You know, you are probably absolutely right!!! All I have to do now is catch them....

Thanks, guys.
penny


----------



## Phil Edwards (Jan 22, 2004)

Penny,

Did you recently put it in the tank? New "wild caught" wood tends to lose its soft outer portions when it gets waterlogged. Plecos often help that along which is probably why Bert hasn't seen much of it. It's actually a good thing that this is happening to your wood, it'll make it more durable and less polluting over time. 

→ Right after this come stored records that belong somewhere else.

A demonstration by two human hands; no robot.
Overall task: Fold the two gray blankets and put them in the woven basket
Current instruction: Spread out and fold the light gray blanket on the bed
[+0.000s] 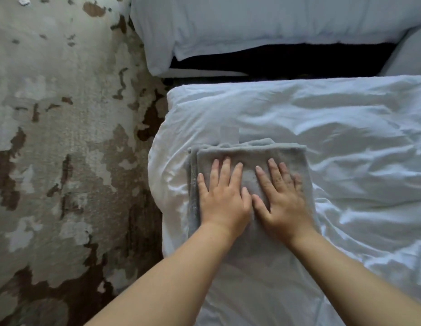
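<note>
**Both palms flat on the folded gray blanket**

On my feed the left hand (222, 198) lies palm-down with its fingers straight and slightly spread. It grips nothing and only presses on the cloth. The right hand (283, 201) lies just beside it in the same flat, open pose, and the two thumbs nearly touch.

Under both palms is the gray blanket (247, 156), folded into a narrow stack. I can see its layered edges just left of the left hand and just past the fingertips, and the rest runs back beneath the forearms.

Just beyond the left fingertips a small pale tag (229, 135) pokes out from the far edge of the blanket.

The blanket rests on a rumpled white duvet (346, 149) that spreads well out to the right of the right hand.

Farther ahead of the fingers I see a dark gap (298, 60), then pale bedding (251, 24).

Left of the left hand, off the edge of the duvet, lies a rug (63, 137) mottled cream and brown.
</note>
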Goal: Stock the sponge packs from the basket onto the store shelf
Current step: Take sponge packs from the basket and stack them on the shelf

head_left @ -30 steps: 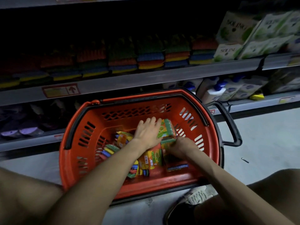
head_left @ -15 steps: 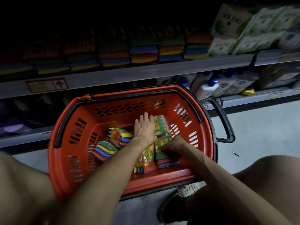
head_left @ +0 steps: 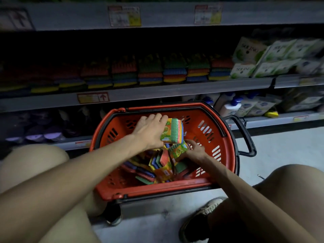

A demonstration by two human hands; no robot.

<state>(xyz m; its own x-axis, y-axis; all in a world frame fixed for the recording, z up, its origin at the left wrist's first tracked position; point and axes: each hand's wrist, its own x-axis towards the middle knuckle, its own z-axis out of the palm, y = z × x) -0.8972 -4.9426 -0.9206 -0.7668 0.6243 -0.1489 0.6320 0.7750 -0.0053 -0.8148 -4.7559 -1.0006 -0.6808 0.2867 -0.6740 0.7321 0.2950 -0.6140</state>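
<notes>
Your left hand (head_left: 150, 131) is closed round a sponge pack (head_left: 172, 130), fingers curled over its far side. It holds the pack raised above the heap, near the far edge of the red basket (head_left: 157, 189). Your right hand (head_left: 195, 152) sits lower, toward the basket's right wall, its fingers bent round a second pack (head_left: 178, 150) just below the first one. The remaining packs (head_left: 157, 166) lie jumbled and tilted on the basket's bottom, mostly in its middle and toward the near edge. The basket stands on the floor between your knees, its black handle (head_left: 245, 133) sticking out on the right. Straight behind it runs the store shelf (head_left: 157, 92), where rows of stacked sponges (head_left: 175, 72) fill the board from its left end to past the middle. White and green boxes (head_left: 250, 55) take the right end. On the lower shelf, just behind the basket's far right corner, stand bottles with blue caps (head_left: 229, 106).
</notes>
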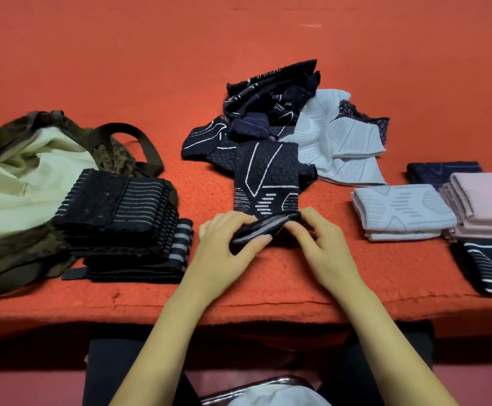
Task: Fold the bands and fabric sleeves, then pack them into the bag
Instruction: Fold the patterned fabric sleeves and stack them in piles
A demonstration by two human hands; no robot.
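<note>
left hand [224, 253], right hand [324, 244]: both tight around the dark sleeve [265, 177], near end

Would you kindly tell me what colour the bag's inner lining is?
Pale cream lining, seen in the head view.

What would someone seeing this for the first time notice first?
First, the left hand and right hand pinching the near end of a dark sleeve at the front centre of the red table. Behind it lies a tangled heap of dark and pale sleeves. An open bag sits on the left, folded piles on the right.
</note>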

I would urge a little patience with both the wood and fish. If you can, take the wood out and give it a good twice over with a hard plastic bristled scrub brush, that'll scour away some of that soft wood. If it continues to the point where you can absolutely no longer stand it, well LFS are always willing to take back healthy plecos.  Farlowella species fish are a great substitute for the larger plecos in planted tanks. 

Best,
Phil


----------



## vancat (Nov 5, 2004)

Yes, I redently did put it in (a few months ago). I really don't want to take the wood out (to scrub it)- I've got apistos sitting on eggs in the tangle of branches somewhere...and it took me forever to get it all wedged just right so it wouldn't float up.

I think I have a friend who will take the plecos for his algae-growing non-planted tank. Actually- they are kind of pesky anyways, sometimes chewing on plants and pestering the mama apistos & fry. You guys just gave me another good reason to give them away!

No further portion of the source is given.